### Your goal
An exact repetition of the data below, without images, is the expected answer.

----- Supplied material -----

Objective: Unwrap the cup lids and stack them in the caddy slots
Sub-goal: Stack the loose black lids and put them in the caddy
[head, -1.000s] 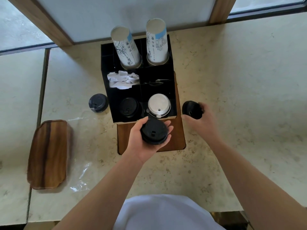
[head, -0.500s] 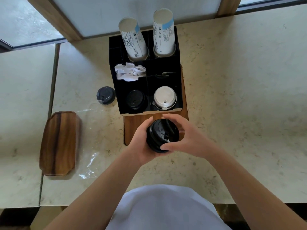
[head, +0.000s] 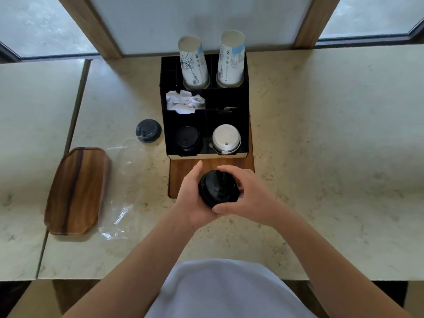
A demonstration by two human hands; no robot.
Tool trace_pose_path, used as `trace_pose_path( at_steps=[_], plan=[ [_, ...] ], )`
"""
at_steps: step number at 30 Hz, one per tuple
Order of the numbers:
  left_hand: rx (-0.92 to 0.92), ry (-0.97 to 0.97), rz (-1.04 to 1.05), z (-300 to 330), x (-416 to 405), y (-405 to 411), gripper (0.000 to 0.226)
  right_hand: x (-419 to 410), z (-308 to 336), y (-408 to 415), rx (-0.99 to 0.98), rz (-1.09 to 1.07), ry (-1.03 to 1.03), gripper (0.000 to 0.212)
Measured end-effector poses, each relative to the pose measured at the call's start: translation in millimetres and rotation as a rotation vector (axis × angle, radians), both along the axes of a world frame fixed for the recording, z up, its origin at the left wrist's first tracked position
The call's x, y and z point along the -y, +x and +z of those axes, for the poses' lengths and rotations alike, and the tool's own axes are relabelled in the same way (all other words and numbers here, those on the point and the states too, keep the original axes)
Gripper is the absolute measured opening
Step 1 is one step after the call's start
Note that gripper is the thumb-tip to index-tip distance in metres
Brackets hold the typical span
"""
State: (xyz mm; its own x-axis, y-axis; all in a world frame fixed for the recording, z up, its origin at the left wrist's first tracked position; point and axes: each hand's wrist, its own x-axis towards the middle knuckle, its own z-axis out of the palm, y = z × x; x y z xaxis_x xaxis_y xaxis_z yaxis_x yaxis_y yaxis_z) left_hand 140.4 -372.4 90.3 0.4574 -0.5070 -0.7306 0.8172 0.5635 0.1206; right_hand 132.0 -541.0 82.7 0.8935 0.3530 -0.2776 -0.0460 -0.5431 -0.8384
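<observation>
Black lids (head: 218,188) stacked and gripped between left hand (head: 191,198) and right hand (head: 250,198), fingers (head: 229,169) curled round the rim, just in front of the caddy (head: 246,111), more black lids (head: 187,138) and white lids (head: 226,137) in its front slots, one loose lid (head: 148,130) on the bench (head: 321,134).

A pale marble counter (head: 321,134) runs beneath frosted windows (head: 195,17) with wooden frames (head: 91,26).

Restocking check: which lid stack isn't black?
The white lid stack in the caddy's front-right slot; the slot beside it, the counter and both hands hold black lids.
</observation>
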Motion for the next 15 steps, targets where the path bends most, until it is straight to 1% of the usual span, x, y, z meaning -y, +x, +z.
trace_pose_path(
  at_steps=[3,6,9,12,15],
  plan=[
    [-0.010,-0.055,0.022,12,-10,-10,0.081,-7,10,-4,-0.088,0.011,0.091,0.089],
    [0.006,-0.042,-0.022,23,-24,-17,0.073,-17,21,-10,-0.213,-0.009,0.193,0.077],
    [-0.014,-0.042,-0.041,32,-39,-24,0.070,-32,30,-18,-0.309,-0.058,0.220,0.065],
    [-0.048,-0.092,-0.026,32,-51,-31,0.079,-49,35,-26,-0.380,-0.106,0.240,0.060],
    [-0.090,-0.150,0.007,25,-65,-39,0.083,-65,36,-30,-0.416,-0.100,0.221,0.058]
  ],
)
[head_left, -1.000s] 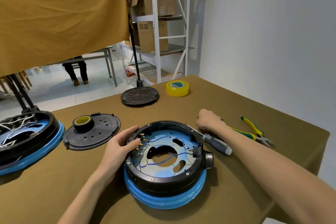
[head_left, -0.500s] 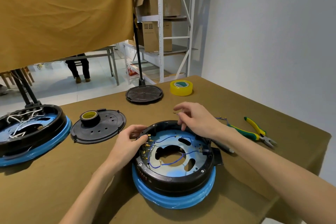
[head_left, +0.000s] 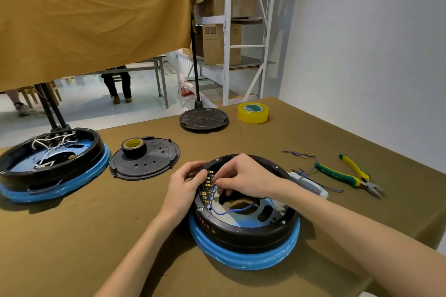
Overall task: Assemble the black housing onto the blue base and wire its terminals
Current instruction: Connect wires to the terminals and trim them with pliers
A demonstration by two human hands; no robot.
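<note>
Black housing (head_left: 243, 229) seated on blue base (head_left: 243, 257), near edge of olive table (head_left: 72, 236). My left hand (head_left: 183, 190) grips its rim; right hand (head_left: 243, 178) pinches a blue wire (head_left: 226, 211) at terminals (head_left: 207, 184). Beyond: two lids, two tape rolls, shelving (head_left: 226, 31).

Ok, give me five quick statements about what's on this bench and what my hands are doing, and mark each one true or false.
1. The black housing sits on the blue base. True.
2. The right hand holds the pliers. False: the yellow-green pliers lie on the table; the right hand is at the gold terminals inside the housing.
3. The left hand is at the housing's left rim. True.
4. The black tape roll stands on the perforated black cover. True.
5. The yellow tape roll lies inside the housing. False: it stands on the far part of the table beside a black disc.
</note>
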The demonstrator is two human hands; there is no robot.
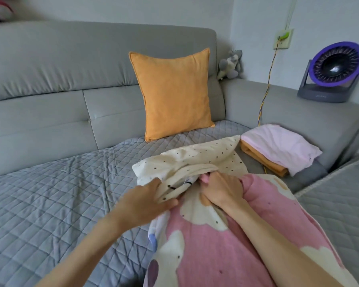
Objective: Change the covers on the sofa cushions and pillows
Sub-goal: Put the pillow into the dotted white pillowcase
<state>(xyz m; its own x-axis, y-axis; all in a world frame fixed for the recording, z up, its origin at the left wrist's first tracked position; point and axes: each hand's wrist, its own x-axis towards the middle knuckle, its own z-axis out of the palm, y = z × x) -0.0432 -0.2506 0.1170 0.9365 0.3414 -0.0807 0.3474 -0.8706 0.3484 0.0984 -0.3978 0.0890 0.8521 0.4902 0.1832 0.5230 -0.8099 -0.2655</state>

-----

### Your response
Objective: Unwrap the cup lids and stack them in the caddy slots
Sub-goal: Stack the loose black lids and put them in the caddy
[head, -1.000s] 
[head, -0.500s] 
[head, +0.000s] 
A demonstration by two human hands; no robot.
Tool trace_pose_path, used as `trace_pose_path( at_steps=[_], plan=[ [_, ...] ], )`
"""
at_steps: step number at 30 Hz, one per tuple
Order of the numbers:
  left_hand: rx (-0.92 to 0.92), ry (-0.97 to 0.97), rz (-1.04 to 1.05), z (-300 to 330), x (-416 to 405), y (-405 to 411), gripper (0.000 to 0.226)
  right_hand: x (-419 to 410), z (-308 to 336), y (-408 to 415), rx (-0.99 to 0.98), rz (-1.09 to 1.07), ry (-1.03 to 1.03), gripper (0.000 to 0.212)
Measured end-effector poses, each relative to the pose measured at the call's start: translation in millimetres and rotation as a rotation vector (axis × angle, radians), both along the axes of a world frame fixed for the recording, z up, its origin at the left wrist's first tracked position
The call's x, y and z point along the -y, +x and +z of those axes, for the poses' lengths and rotations alike, and the tool's own axes are relabelled in the same way (all other words and numbers here, those on the point and the states too, keep the original axes)
Gripper is the absolute measured opening
Step 1 is one step after the call's start
Note that gripper is the thumb-tip to index-tip distance in metres
Brackets hold the typical span
"""
State: (xyz mm; its own x-axis, y-axis; all in a world frame fixed for the recording, z up, its origin at the left wrist's first tracked position; point and axes: each hand's wrist, its own x-axis towards the middle knuckle, its own z-axis out of the palm, y = z × x; x y z xaxis_x xaxis_y xaxis_z yaxis_x yaxis_y yaxis_z) left_hand 140.4 -372.4 90.3 0.4574 -0.5070 -0.7306 0.8172 0.5635 0.1206; right_hand 132.0 -541.0 82.7 0.8935 0.3530 -0.2776 -0.0460 -0.5431 -0.8384
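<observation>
Black lids (head: 218,188) stacked and gripped between left hand (head: 191,198) and right hand (head: 250,198), fingers (head: 229,169) curled round the rim, just in front of the caddy (head: 246,111), more black lids (head: 187,138) and white lids (head: 226,137) in its front slots, one loose lid (head: 148,130) on the bench (head: 321,134).

A pale marble counter (head: 321,134) runs beneath frosted windows (head: 195,17) with wooden frames (head: 91,26).

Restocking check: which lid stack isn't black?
The white lid stack in the caddy's front-right slot; the slot beside it, the counter and both hands hold black lids.
</observation>
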Motion for the next 15 steps, targets where the path bends most, until it is straight to 1% of the usual span, x, y, z meaning -y, +x, +z.
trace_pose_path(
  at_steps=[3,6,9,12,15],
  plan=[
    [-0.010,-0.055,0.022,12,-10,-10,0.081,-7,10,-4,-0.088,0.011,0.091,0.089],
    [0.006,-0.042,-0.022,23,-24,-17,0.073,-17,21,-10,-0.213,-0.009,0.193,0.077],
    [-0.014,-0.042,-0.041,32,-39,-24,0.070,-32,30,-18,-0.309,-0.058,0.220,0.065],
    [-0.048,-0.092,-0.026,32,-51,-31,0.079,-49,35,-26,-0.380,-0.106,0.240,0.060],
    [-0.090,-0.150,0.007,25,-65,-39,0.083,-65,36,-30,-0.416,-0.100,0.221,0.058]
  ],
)
[head_left, -1.000s] 
[head_left, -0.500s] 
[head_left, +0.000s] 
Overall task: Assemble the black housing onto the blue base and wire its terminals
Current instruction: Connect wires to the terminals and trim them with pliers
A demonstration by two human hands; no robot.
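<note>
Black housing (head_left: 243, 229) seated on blue base (head_left: 243, 257), near edge of olive table (head_left: 72, 236). My left hand (head_left: 183, 190) grips its rim; right hand (head_left: 243, 178) pinches a blue wire (head_left: 226, 211) at terminals (head_left: 207, 184). Beyond: two lids, two tape rolls, shelving (head_left: 226, 31).

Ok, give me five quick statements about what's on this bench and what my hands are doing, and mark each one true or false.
1. The black housing sits on the blue base. True.
2. The right hand holds the pliers. False: the yellow-green pliers lie on the table; the right hand is at the gold terminals inside the housing.
3. The left hand is at the housing's left rim. True.
4. The black tape roll stands on the perforated black cover. True.
5. The yellow tape roll lies inside the housing. False: it stands on the far part of the table beside a black disc.
</note>
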The demonstrator is two human hands; there is no robot.
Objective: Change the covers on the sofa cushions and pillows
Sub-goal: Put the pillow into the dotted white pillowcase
<state>(xyz m; its own x-axis, y-axis; all in a world frame fixed for the recording, z up, its origin at the left wrist's first tracked position; point and axes: each hand's wrist, its own x-axis towards the middle knuckle, its own z-axis out of the palm, y = z × x) -0.0432 -0.2506 0.1170 0.9365 0.3414 -0.0807 0.3474 -0.8706 0.3484 0.0984 -0.3978 0.0890 0.8521 0.4902 0.1832 0.5230 -0.8099 -0.2655</state>

Nothing remains to be done in this exercise.